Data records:

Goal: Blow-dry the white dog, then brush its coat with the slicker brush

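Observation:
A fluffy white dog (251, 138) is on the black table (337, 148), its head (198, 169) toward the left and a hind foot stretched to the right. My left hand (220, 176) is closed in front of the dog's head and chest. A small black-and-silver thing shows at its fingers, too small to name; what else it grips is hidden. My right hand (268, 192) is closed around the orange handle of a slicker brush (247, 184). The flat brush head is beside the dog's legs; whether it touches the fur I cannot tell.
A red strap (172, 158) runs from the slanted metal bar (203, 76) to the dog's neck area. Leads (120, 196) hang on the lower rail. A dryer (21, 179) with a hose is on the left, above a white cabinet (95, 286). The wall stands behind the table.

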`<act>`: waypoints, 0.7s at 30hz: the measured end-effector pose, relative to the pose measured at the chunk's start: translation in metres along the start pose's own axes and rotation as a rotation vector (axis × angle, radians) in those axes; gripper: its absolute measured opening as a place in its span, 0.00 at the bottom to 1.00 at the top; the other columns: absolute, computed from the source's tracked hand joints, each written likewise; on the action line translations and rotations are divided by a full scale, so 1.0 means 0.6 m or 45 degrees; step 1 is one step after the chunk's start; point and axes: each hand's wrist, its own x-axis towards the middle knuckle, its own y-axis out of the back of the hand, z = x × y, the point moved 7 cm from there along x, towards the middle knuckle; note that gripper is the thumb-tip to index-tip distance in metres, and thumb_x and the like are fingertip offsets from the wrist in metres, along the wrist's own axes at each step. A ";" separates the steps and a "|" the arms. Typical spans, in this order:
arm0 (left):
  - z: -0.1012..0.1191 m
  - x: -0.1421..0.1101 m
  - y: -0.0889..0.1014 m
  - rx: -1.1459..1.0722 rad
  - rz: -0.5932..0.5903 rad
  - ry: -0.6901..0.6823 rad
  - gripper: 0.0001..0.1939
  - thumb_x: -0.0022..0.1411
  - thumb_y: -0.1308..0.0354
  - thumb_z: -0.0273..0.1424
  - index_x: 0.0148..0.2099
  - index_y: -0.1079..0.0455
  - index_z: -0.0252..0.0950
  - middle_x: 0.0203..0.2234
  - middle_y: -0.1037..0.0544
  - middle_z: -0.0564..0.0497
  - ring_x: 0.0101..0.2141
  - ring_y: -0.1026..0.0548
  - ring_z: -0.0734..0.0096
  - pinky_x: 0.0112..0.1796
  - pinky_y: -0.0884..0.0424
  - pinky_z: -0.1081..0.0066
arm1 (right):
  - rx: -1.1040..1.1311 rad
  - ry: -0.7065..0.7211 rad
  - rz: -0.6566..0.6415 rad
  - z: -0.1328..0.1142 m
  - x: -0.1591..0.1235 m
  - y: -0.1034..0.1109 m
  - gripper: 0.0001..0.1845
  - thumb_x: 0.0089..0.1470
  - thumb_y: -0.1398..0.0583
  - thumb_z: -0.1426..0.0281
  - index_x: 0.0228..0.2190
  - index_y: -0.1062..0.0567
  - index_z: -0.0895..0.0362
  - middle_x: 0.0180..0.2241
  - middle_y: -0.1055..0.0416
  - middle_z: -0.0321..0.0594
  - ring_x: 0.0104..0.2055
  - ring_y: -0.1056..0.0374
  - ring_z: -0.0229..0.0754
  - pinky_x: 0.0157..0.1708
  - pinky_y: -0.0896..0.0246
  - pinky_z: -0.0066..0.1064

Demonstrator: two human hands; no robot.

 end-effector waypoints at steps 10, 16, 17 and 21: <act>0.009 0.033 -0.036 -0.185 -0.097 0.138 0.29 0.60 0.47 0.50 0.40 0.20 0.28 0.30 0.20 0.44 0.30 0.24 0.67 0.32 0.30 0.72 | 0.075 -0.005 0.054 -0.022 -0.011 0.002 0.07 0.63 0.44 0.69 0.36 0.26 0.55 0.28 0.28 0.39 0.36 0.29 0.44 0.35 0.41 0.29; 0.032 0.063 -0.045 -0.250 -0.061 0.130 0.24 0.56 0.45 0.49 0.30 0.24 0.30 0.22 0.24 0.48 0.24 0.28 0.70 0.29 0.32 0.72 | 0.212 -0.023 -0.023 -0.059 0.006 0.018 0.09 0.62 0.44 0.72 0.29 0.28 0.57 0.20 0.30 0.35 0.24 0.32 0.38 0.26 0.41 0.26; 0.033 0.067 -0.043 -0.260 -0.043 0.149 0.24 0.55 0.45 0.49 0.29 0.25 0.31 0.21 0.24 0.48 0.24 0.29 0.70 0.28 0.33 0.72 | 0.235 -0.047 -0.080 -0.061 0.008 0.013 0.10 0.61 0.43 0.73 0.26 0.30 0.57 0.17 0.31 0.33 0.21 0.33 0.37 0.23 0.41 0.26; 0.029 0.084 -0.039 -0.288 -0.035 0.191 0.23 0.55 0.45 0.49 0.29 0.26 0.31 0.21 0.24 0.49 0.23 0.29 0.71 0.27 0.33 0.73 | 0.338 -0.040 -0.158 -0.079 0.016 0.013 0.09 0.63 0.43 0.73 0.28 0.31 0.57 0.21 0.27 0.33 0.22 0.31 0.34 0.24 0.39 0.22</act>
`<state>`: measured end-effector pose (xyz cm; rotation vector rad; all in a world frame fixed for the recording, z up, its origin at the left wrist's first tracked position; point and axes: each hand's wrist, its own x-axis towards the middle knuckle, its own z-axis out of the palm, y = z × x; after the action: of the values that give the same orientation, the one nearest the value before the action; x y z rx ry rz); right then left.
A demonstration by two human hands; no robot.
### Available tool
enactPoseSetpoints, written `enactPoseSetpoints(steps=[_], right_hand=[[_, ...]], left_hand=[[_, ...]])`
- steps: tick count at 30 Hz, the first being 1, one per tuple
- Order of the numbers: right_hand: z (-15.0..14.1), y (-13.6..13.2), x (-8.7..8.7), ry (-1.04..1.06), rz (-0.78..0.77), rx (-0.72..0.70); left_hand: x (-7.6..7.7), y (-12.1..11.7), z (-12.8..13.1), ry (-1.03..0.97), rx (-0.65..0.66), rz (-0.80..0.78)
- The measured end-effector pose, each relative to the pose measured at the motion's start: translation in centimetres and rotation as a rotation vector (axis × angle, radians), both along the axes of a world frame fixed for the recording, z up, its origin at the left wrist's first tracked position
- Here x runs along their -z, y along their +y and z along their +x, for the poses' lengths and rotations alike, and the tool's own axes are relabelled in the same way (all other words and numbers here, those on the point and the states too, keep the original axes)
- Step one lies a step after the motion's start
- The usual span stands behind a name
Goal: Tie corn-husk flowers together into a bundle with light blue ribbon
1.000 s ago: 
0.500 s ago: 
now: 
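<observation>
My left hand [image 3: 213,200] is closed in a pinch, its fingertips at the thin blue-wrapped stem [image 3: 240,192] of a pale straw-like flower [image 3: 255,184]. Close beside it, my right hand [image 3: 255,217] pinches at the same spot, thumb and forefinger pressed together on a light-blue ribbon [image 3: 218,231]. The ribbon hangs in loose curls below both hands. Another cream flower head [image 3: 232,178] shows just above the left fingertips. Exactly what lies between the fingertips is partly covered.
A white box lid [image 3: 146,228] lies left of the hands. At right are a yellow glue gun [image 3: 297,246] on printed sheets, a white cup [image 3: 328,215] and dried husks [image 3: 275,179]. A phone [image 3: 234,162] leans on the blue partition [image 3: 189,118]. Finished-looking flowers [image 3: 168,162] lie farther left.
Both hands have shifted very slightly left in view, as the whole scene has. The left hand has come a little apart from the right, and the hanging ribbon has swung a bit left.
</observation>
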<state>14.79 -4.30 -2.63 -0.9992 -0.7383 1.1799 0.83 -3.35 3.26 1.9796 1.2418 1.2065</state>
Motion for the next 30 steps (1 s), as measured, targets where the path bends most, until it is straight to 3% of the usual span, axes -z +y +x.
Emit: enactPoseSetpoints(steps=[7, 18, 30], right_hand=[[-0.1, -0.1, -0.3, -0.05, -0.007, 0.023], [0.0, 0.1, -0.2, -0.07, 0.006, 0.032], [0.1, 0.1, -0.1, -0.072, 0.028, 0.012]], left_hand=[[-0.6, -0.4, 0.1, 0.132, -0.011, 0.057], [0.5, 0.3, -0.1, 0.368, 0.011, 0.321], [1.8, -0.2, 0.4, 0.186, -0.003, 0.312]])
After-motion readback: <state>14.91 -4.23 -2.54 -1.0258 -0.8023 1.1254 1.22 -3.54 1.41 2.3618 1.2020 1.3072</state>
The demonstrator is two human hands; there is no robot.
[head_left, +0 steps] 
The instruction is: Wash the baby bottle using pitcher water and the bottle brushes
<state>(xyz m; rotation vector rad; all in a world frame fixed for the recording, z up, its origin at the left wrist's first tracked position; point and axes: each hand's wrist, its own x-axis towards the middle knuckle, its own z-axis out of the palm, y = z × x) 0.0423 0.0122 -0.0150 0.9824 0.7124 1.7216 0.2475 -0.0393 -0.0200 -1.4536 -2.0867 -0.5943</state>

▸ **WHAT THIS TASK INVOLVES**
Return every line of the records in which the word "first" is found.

▸ **EXERCISE SOLUTION**
`<state>`: measured end-effector pose (xyz cm; rotation vector rad; all in a world frame fixed for the recording, z up, its origin at the left wrist's first tracked position; point and axes: each hand's wrist, its own x-axis towards the middle knuckle, its own z-axis out of the palm, y = z × x; after the action: of the values that give the same orientation, the one nearest the value before the action; x y z rx ry rz); right then left.
- steps: tick count at 30 Hz, the first being 1, one per tuple
- The measured end-effector pose, each relative to the pose measured at the motion's start: translation in centimetres and rotation as a rotation vector (axis × angle, radians), both along the axes of a world frame fixed for the recording, z up, its origin at the left wrist's first tracked position
<state>(xyz m; rotation vector rad; all in a world frame fixed for the recording, z up, its origin at the left wrist's first tracked position; point and axes: each hand's wrist, its own x-axis towards the middle knuckle, its own z-axis out of the palm, y = z × x) 0.0423 0.0122 -0.0150 0.9824 0.7124 1.7216 0.2475 -0.0393 -0.0200 -1.4536 -2.0867 -0.5943</state>

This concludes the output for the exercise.